Di awal perjuangan revolusi kemerdekaan pada bulan-bulan akhir tahun 1945 keadaan dalam kota Padang tidak terhindar dari pergolakan rakyat menghadapi polah tingkah pihak NICA yang berlindung dibelakang kekuatan Sekutu. Insiden-insiden ataupun tindakan-tindakan kekerasan dengan penggunaan senjata antara angkatan revolusioner Indonesia menghadapi gerakan anti revolusi makin meningkat. Culik-menculik atau saling curiga mencurigai juga tidak dapat terhindar dalam sama-sama bertugas. Dalam suasana beginilah seorang kader Polisi RI (Amir Mahmud) diculik oleh “kaum ekstremist” dan dilarikan arah ke Marapalam (waktu itu masuk Padang Luar Kota). Di Markas BKR/ TKR di Marapalam ini Amir Mahmud di “verhoor” oleh seorang yang bertindak sebagai pemimpin “ekstremisten” tadi, bernama Sidi Amir Hosen. Pertemuan yang dimulai dengan “kecurigaan” ini akhirnya diselesaikan dengan “persaudaraan” sama sama berjuang untuk menegakkan Republik Indonesia.

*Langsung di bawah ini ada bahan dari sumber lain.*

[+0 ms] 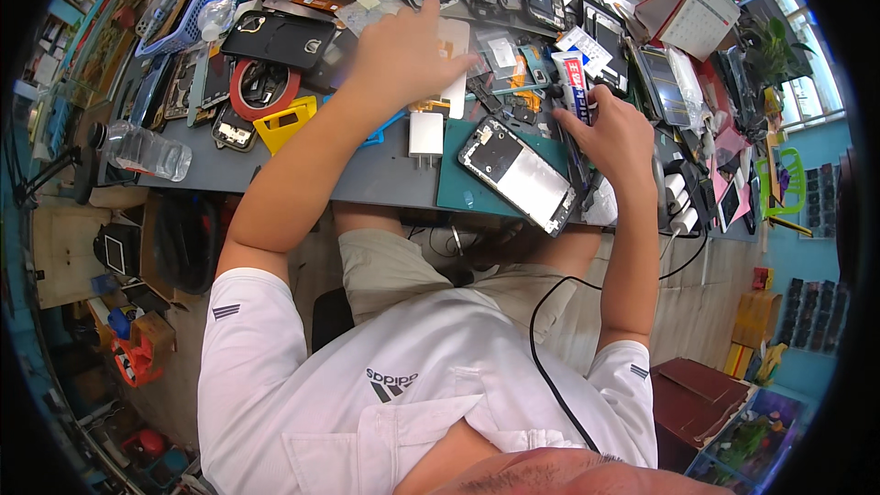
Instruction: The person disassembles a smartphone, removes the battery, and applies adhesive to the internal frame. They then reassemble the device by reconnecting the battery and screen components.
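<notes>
My left hand (403, 55) is over a pale flat piece (455, 96) among phone parts, its thumb and forefinger apart; I see nothing held. My right hand (610, 133) has its fingers curled at the lower end of a white, red and blue tube (573, 78), beside dark thin tools (576, 160). A disassembled phone with a silver inner plate (527, 179) lies diagonally on a teal mat (458, 192), below and left of my right hand. A white charger (425, 136) sits below my left hand.
A crowded desk holds a black phone case (270, 37), red tape roll (252, 105), yellow plastic frame (280, 128), lying water bottle (151, 151), blue basket (170, 18), calendar (687, 9) and white plugs (680, 202). A black cable (550, 293) hangs from the right.
</notes>
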A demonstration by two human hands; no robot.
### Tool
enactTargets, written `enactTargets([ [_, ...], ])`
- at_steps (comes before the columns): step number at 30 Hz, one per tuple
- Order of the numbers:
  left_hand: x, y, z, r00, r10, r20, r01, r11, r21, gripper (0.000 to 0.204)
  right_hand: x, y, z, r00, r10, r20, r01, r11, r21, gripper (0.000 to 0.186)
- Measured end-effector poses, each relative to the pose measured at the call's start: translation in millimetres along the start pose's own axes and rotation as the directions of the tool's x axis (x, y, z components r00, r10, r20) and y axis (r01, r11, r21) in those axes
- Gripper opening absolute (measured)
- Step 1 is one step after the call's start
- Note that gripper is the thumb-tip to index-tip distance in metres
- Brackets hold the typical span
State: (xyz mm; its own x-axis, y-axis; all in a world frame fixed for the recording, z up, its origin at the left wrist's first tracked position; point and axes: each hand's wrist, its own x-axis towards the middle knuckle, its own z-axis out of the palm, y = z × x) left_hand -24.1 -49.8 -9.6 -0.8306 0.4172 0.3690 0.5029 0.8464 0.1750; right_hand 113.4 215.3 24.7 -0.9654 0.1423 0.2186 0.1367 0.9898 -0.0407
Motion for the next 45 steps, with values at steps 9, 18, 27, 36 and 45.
enactTargets([
  [9, -14.8, 18.5, -1.6, 0.998, 0.058, -0.029, -0.052, 0.981, 0.189, 0.101, -21.3, 0.7, -1.6, 0.995, 0.015, -0.096, -0.002, 0.991, 0.132, 0.065],
  [18, -7.5, 32.2, -5.7, 0.999, -0.017, 0.051, 0.009, 0.988, 0.155, 0.105, -53.5, 12.5, -18.2, 0.972, 0.151, -0.181, -0.087, 0.943, 0.320, 0.056],
  [27, -1.0, 39.8, -14.3, 0.988, -0.077, 0.134, 0.047, 0.975, 0.218, 0.111, -81.8, 27.8, -28.5, 0.959, 0.248, -0.135, -0.160, 0.871, 0.465, 0.053],
  [36, 3.3, 39.2, -20.3, 0.983, -0.115, 0.145, 0.093, 0.984, 0.150, 0.101, -99.8, 41.0, -29.0, 0.949, 0.303, -0.086, -0.194, 0.779, 0.597, 0.047],
  [45, -0.6, 36.9, -62.3, 0.981, -0.115, 0.155, 0.102, 0.990, 0.094, 0.101, -105.7, 54.1, -25.6, 0.954, 0.290, -0.081, -0.127, 0.632, 0.764, 0.043],
])
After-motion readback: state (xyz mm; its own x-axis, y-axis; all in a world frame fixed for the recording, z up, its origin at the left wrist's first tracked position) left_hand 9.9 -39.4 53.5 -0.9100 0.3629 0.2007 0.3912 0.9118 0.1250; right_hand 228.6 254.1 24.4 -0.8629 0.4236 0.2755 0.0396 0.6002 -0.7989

Letnan I Sidi Amir Hosen dan Inspektur Pol. I Amir Mahmud sama-sama memanjangkan
jenggot selama bergerilya 1948/1949 (foto koleksi/dok. Adrin Kahar)
Waktu pusat pemerintahan Sumatera Barat dipindahkan dari Padang ke Bukittinggi, maka kota Bukittinggi ini juga menjadi tempat kedudukan markas TNI Divisi IX/Banteng (kemudian menjadi Sub Teritorium Sumatera Barat) dan Markas Kepolisian Keresidenan Sumatera Barat. Menjelang terjadinya gerakan aksi polisionil militer Belanda II (19 Desember 1948) dua Amir yang berkenalan dalam “perjuangan di sekitar Padang”, masing masingnya mereka mempunyai jabatan atau kedudukan: (1) Sidi Amir Hosen, Letnan I sebagai Kepala Detasemen Staf, TNI Sub Teritorium Sumatera Barat.
Bukittinggi ternyata dalam aksi polisionil Belanda II telah menjadi sasaran dan penguasaan pendudukan militer Belanda. Tanggal 22 Desember 1948 pasukan pasukan Belanda memasuki Bukittinggi, setelah terlebih dahulu menerobos pertahanan pihak Republik Indonesia di Padang Area (Front Timur dan Front Utara). Sesuai dengan strategi dan taktik perjuangan yang digariskan masa itu, aparat-aparat pemerintah Republik Indonesia meninggalkan kota-kota dan melanjutkan perjuangan dengan jalan bergerilya dari daerah pedalaman mengadakan perlawanan terhadap kekuatan penjajah.
Konsolidasi pemerintahan beserta kesatuan angkatan bersenjata dan kekuatan rakyat semesta di keliling kota Bukittinggi, telah mewujudkan Daerah Pertempuran Agam dibawah pimpinan Letnan Kolonel Dahlan Jambek. Daerah pertempuran Agam ini terdiri dari sektor-sektor dengan pimpinannya masing-masing adalah sebagai berikut:
Sektor I / DPA dikenal dengan Front Kamang dipimpin oleh Letnan I Sidi Amir Hosen
Sektor II / DPA dikenal dengan Front Palupuh dipimpin oleh Inspektur Polisi I Amir Mahmud
Sektor III / DPA dikenal Front Sungai Puar dipimpin oleh Kapten Jusuf Black Cat.
Sebagaimana juga terdapat di Daerah Pertempuran lainnya di Sumatera Barat, dalam DPA Agam pun terhimpun kekuatan kekuatan rakyat bersenjata selain dari pada TNI dalam bergerilya tercatat kesatuan kesatuan Mobiele Brigade (MOBBRIG) Polisi, Tentara Pelajar (TP), Pasukan Mobil Teras (PMT) bersama Badan Pengawal Nagari dan Kota (BPNK).
Sehabis bergerilya dan kembali masuk kota Bukittinggi, pula sebelum Amir Mahmud dan Amir Hosen berpisah untuk menempati kedudukan dan tempat perjuangan masing-masing selanjutnya mereka telah sempat bergambar bersama di awal tahun 1950 juga sebelum mereka akan membersihkan jenggot yang sengaja dipanjangkan semasa bergerilya.